-- ASSIGNED TASK --
Word for word, retype the entire listing.
*-*-*
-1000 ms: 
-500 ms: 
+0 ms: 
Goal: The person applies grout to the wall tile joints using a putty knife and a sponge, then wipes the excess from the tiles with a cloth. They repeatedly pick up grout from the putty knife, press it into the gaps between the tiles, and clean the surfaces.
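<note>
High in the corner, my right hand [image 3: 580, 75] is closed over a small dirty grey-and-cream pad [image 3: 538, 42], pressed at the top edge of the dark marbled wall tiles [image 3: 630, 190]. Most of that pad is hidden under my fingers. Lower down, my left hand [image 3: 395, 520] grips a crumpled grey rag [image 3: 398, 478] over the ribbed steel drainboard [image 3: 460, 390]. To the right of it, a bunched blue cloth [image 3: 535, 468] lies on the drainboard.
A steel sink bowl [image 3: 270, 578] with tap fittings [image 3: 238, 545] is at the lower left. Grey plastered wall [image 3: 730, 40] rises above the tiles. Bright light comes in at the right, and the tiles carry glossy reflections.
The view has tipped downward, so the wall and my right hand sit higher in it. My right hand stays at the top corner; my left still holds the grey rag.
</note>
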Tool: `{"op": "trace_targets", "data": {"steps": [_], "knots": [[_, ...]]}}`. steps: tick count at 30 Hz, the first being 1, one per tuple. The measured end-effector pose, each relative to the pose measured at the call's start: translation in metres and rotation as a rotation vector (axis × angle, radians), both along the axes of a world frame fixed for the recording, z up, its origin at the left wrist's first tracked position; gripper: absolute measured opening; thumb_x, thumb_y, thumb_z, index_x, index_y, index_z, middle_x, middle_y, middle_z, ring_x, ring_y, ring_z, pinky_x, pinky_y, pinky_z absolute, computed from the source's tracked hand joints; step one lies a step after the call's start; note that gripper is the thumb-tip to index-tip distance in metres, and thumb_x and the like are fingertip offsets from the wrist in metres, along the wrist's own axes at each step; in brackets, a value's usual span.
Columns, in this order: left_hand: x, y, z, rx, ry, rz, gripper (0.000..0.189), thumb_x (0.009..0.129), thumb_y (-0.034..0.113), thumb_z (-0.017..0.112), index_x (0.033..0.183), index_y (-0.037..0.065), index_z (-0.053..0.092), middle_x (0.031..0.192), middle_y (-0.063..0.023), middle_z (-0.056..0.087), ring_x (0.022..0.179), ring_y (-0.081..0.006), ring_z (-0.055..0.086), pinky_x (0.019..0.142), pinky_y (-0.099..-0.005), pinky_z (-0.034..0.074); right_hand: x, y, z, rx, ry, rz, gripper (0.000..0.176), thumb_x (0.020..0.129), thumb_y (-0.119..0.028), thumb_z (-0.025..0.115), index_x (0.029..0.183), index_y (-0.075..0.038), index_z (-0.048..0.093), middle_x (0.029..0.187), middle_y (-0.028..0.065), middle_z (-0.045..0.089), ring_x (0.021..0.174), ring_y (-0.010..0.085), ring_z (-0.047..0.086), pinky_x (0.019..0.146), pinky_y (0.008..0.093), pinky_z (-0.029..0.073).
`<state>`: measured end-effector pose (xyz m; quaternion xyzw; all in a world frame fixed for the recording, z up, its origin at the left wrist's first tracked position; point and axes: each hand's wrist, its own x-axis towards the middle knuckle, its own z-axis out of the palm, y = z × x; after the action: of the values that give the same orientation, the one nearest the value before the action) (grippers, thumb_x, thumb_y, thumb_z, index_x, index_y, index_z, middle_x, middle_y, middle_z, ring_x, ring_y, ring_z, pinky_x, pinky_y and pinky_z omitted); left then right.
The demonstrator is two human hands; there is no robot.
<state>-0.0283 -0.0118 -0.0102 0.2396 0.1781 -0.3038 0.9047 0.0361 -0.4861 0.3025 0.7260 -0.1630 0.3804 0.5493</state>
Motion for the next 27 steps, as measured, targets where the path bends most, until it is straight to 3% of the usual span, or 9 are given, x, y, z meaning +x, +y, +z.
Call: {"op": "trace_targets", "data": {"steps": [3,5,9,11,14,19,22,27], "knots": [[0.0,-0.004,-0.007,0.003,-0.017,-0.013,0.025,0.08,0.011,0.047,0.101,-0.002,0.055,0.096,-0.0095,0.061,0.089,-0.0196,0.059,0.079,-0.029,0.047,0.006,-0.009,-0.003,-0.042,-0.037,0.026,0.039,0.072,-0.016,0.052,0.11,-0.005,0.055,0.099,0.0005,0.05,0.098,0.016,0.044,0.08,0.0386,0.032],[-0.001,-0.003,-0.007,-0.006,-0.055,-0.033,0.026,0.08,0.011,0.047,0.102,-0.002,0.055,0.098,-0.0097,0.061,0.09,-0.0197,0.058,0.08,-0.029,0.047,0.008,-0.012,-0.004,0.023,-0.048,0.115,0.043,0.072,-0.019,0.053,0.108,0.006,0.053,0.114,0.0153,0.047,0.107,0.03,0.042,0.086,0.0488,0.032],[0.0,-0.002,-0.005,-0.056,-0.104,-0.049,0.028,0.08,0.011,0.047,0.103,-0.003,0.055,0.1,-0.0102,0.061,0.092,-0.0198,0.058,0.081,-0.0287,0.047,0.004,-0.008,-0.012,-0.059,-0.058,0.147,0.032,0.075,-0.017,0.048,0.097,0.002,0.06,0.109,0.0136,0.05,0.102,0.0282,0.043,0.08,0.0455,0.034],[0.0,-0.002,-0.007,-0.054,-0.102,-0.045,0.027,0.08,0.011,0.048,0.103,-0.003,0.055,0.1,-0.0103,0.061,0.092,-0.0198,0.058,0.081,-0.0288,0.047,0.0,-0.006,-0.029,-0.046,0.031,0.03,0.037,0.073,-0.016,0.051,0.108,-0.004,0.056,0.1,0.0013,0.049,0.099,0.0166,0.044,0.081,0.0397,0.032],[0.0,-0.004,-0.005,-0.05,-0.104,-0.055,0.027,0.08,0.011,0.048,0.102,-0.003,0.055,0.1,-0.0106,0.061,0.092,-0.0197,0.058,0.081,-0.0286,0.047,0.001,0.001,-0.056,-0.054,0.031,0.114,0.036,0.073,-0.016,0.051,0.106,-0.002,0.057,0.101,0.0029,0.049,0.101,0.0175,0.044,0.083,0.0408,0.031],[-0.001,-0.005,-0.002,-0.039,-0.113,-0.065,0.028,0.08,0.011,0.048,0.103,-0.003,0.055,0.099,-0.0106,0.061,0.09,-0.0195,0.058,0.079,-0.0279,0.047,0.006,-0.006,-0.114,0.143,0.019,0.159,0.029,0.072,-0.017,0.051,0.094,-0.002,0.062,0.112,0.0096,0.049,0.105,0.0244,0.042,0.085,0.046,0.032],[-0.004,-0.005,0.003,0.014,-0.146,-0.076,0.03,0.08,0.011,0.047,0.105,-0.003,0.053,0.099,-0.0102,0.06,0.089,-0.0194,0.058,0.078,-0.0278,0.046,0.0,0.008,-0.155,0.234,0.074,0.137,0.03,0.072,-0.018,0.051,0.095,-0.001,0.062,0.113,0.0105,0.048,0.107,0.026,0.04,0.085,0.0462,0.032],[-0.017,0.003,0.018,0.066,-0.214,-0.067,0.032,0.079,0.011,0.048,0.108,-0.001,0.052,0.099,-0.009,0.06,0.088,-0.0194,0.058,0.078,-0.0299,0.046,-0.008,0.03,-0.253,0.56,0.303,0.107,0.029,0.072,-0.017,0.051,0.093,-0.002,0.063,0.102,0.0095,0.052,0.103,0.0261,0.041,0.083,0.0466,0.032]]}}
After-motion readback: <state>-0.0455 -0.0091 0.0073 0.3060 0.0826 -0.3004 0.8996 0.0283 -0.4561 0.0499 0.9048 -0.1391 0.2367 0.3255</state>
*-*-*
-- EXERCISE SOLUTION --
-1000 ms: 
-500 ms: 
+0 ms: 
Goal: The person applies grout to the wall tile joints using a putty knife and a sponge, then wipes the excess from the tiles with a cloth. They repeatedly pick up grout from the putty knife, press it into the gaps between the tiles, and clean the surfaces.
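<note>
High in the corner, my right hand [image 3: 580, 75] is closed over a small dirty grey-and-cream pad [image 3: 538, 42], pressed at the top edge of the dark marbled wall tiles [image 3: 630, 190]. Most of that pad is hidden under my fingers. Lower down, my left hand [image 3: 395, 520] grips a crumpled grey rag [image 3: 398, 478] over the ribbed steel drainboard [image 3: 460, 390]. To the right of it, a bunched blue cloth [image 3: 535, 468] lies on the drainboard.
A steel sink bowl [image 3: 270, 578] with tap fittings [image 3: 238, 545] is at the lower left. Grey plastered wall [image 3: 730, 40] rises above the tiles. Bright light comes in at the right, and the tiles carry glossy reflections.
The view has tipped downward, so the wall and my right hand sit higher in it. My right hand stays at the top corner; my left still holds the grey rag.
</note>
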Tool: `{"op": "trace_targets", "data": {"steps": [_], "knots": [[_, ...]]}}`. steps: tick count at 30 Hz, the first being 1, one per tuple. The measured end-effector pose, each relative to the pose measured at the call's start: translation in metres and rotation as a rotation vector (axis × angle, radians), both along the axes of a world frame fixed for the recording, z up, its origin at the left wrist's first tracked position; gripper: absolute measured opening; thumb_x, thumb_y, thumb_z, index_x, index_y, index_z, middle_x, middle_y, middle_z, ring_x, ring_y, ring_z, pinky_x, pinky_y, pinky_z absolute, computed from the source's tracked hand joints; step one lies a step after the call's start; note that gripper is the thumb-tip to index-tip distance in metres, and thumb_x and the like are fingertip offsets from the wrist in metres, along the wrist's own axes at each step; in brackets, a value's usual span.
Columns, in this order: left_hand: x, y, z, rx, ry, rz, gripper (0.000..0.189), thumb_x (0.009..0.129), thumb_y (-0.034..0.113), thumb_z (-0.017..0.112), index_x (0.033..0.183), index_y (-0.037..0.065), index_z (-0.053..0.092), middle_x (0.031..0.192), middle_y (-0.063..0.023), middle_z (-0.056..0.087), ring_x (0.022..0.179), ring_y (-0.081..0.006), ring_z (-0.055..0.086), pinky_x (0.019..0.142), pinky_y (-0.099..-0.005), pinky_z (-0.034..0.074); right_hand: x, y, z, rx, ry, rz, gripper (0.000..0.176), thumb_x (0.020..0.129), thumb_y (-0.119..0.028), thumb_z (-0.025..0.115), index_x (0.029..0.183), index_y (-0.075..0.038), index_z (-0.048..0.093), middle_x (0.029..0.187), middle_y (-0.028..0.065), middle_z (-0.045..0.089), ring_x (0.021..0.174), ring_y (-0.010..0.085), ring_z (-0.047..0.086), pinky_x (0.019..0.146), pinky_y (0.008..0.093), pinky_z (-0.029..0.073).
`<state>`: measured end-effector pose (xyz m; quaternion xyzw; all in a world frame fixed for the recording, z up, its origin at the left wrist's first tracked position; point and axes: each hand's wrist, its own x-axis towards the middle knuckle, its own z-axis out of the palm, y = z × x; after the action: of the values that give the same orientation, the one nearest the value before the action) (grippers, thumb_x, thumb_y, thumb_z, index_x, index_y, index_z, middle_x, middle_y, middle_z, ring_x, ring_y, ring_z, pinky_x, pinky_y and pinky_z omitted); left then right.
The demonstrator is two human hands; there is no robot.
<state>-0.0283 -0.0118 -0.0102 0.2396 0.1781 -0.3038 0.9047 0.0361 -0.4861 0.3025 0.7260 -0.1630 0.3804 0.5493</state>
Motion for the next 27 steps, as measured, targets where the path bends most, until it is straight to 3% of the usual span, or 9 are given, x, y, z meaning +x, +y, +z.
Call: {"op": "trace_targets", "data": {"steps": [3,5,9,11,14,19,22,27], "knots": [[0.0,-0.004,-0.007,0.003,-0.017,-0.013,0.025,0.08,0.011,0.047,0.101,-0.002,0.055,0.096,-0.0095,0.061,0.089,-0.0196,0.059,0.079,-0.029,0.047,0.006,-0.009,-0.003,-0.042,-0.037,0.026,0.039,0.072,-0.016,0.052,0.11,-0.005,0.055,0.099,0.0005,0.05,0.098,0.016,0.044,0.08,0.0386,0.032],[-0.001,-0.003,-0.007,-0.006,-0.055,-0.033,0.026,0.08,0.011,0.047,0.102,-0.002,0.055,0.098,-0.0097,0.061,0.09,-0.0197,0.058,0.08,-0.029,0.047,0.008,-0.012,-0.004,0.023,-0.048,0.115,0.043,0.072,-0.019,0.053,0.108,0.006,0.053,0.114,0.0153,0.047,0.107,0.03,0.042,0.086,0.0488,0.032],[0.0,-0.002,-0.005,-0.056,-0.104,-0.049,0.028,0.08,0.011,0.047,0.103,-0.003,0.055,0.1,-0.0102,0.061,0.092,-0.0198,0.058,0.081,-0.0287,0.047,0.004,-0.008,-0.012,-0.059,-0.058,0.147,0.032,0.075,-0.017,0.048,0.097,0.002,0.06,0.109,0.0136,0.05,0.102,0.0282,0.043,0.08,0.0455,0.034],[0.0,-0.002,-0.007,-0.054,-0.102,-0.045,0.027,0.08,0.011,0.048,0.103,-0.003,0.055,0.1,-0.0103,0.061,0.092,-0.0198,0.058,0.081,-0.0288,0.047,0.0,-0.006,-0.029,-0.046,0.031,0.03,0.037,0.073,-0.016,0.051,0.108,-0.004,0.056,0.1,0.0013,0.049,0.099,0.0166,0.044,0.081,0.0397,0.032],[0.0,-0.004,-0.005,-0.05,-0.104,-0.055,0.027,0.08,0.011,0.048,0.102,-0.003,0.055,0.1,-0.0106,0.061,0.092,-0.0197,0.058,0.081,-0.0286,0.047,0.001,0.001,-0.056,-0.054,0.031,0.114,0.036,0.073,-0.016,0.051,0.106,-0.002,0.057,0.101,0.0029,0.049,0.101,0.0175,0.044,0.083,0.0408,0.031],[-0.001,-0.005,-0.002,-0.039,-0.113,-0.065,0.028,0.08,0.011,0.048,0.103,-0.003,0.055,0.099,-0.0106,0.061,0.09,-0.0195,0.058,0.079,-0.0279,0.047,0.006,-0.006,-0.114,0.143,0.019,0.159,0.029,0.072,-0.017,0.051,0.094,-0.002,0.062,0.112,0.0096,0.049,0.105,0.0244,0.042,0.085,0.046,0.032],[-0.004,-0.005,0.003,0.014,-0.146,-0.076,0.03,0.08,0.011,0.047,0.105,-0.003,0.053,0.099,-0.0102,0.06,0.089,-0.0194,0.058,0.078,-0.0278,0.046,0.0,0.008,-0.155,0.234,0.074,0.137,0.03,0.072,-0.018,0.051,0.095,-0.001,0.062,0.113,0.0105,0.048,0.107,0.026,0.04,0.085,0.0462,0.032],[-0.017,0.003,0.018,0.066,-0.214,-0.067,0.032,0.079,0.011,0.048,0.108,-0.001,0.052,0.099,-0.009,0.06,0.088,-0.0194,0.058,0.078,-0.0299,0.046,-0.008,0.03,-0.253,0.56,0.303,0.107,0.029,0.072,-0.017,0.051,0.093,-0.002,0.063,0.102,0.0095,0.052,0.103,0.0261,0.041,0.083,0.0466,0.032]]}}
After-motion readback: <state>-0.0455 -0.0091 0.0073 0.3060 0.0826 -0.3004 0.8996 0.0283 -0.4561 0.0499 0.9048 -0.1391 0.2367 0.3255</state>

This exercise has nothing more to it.